Mahkemece, iddia, savunma, bilirkişi raporu ve tüm dosya kapsamına göre, davacı tarafın dava dışı Kendirliler Dayanıklı Tüketim Mamulleri Tic. AŞ ile aralarında imzalanan 01/10/1999 tanzim tarihli kira sözleşmesi nedeniyle alacağının bulunduğu ancak bu alacağın kira sözleşmesinin iptali ve tahliye davalarının yargılamasının devam ettiği aşamada kira akdi borçlusu şirketin tasfiyeye girdiğini, davacının tasfiyeye girilmesi işleminde yönetim kurulu şirket yetkililerinin kast ve ihmalleriyle sorumlu olduklarını ileri sürdüğü, alacağın davalılardan şahsen tahsilini talep ettiği, ancak davalıların sorumluluklarına gitmeye gerektirir halin söz konusu olmadığı gerekçesiyle sübut bulmayan davanın reddine karar verilmiştir.
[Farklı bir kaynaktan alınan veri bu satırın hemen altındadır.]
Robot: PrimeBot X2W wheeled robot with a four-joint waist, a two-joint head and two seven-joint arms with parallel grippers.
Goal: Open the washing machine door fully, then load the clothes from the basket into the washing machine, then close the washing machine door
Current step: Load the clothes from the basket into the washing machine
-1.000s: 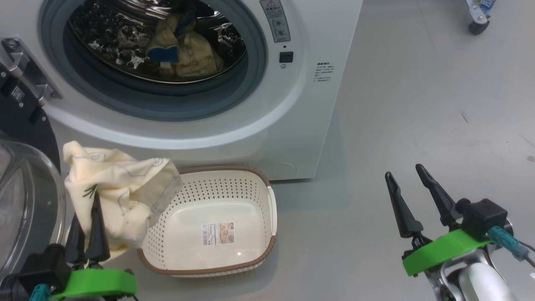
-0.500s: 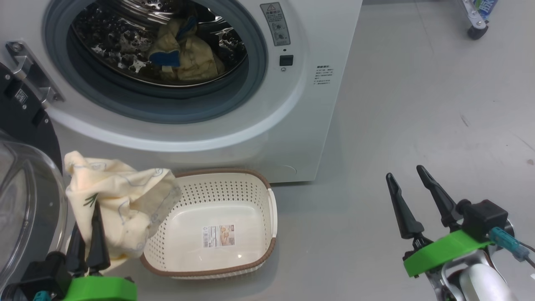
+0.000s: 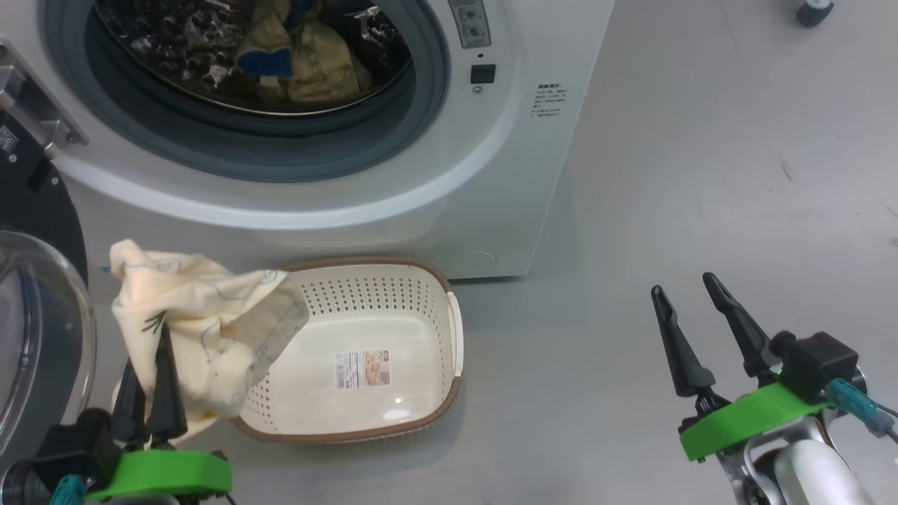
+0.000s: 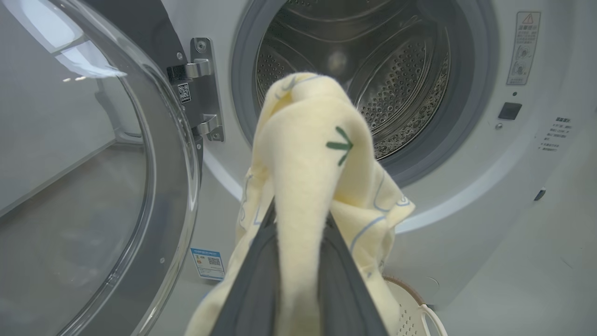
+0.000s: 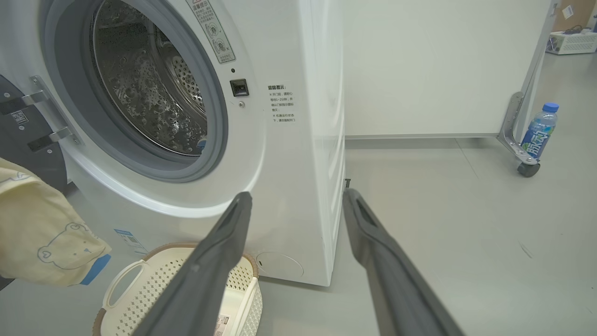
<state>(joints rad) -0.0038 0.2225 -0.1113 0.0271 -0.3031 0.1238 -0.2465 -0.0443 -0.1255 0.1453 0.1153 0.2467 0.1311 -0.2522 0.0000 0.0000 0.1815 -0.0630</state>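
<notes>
Left claw [image 3: 149, 351] pinches cream garment [image 3: 203, 315]; it drapes over tips.

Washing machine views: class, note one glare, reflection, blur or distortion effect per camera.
Head view: glare specks across the steel drum, a small highlight on the basket floor. Left wrist view: a pale reflection on the washing machine door; the cream garment near the lens looks soft. Right wrist view: the straight edges of the washing machine bow slightly.
</notes>
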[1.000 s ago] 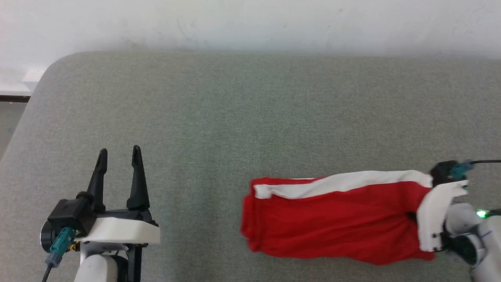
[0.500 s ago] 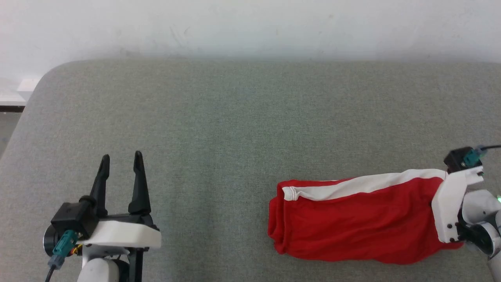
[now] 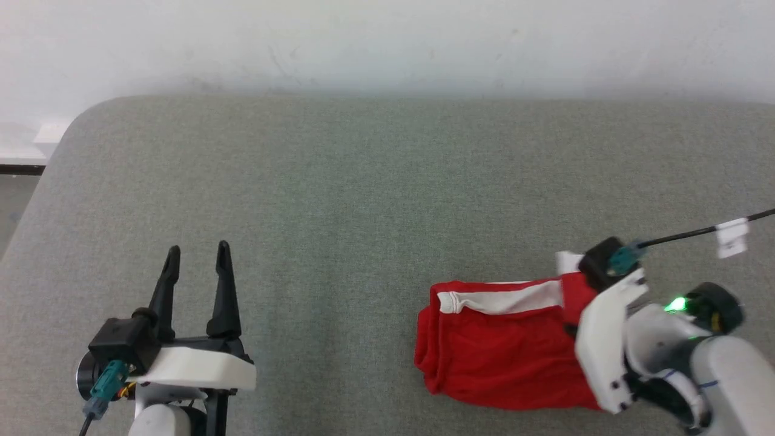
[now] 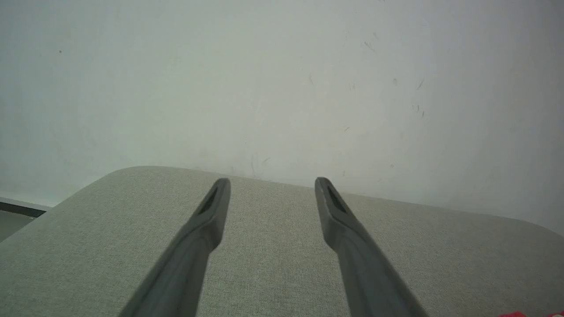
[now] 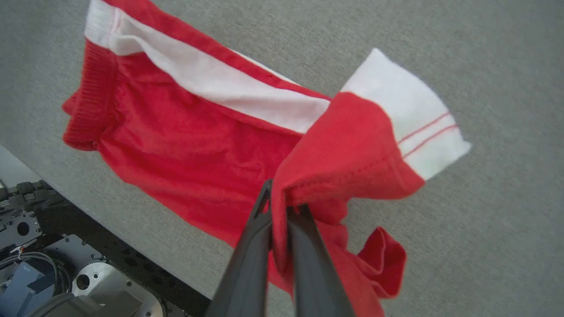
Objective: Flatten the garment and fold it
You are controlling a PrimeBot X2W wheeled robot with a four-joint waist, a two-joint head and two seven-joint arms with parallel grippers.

Kararı, davacı vekili temyiz etmiştir.
Dava, üçüncü kişi alacaklının zarar gördüğü iddiasına dayalı zararın şirket yönetim kurulu üyelerinden tahsili istemine ilişkindir. Davacı, dava dilekçesi ile davalıların yönetim kurulu üyesi olduğu şirkete taşınmazını kiraya verdiğini, taraflar arasında imzalanan bir diğer sözleşmenin de davalılar tarafından hukuka aykırı şekilde doldurularak kira ödemelerinin yapılmadığını, tarafların iradesine aykırı olarak düzenlenen sözleşmenin iptal edildiğini, ancak bu sözleşmeye dayanılması nedeniyle alacağının tahsil edilemediğini, bu sırada davalıların yöneticisi olduğu şirketin tasfiyeye girdiğini, davalıların kira alacaklarını karşılıksız bırakma niyetinde olduğunu ileri sürerek zararının şirket yöneticilerinden tahsilini istemiştir. Dosya kapsamında alınan bilirkişi raporunda, tazminata hükmedilebilmesi için gerekli olan TTK’nın 336. maddesinde öngörülen şartların somut olayda mevcut olmadığı belirtilmiş, mahkemece bu doğrultuda davanın reddine karar verilmiştir. Ancak bilirkişi raporunun dosyaya ibraz edilmesinden sonra davacı, 13.06.2014 tarihli ıslah dilekçesi ile davanın hukuksal nedeni ıslah ederek davalı ...’in şirketin tasfiye memuru olduğunu, tasfiye memuru olarak sorumluluklarını yerine getirmediğini, davalı ...’in de hakkın kötüye kullanılması nedeniyle sorumlu olması gerektiğini ileri sürerek bu konuda bilirkişi raporu alınmasını talep etmiş ise de mahkemece, davacının ıslah dilekçesi değerlendirilmeden sadece dava dilekçesindeki açıklamaları dikkate alınarak bilirkişi raporu doğrultusunda davanın reddine karar verilmiş olması doğru görülmemiştir. O halde, davanın ıslah edildiği göz önüne alınarak ıslah dilekçesinde belirtilen hususlar da değerlendirilmek suretiyle karar verilmesi gerekirken herhangi bir değerlendirme yapılmadan yazılı şekilde hüküm kurulması doğru olmamış, bozmayı gerektirmiştir.
SONUÇ: Yukarıda açıklanan nedenlerle davacı vekilinin temyiz itirazının kabulü ile hükmün davacı yararına BOZULMASINA, ödediği peşin temyiz harcının isteği halinde temyiz edene iadesine, 16/05/2018 tarihinde oybirliğiyle karar verildi.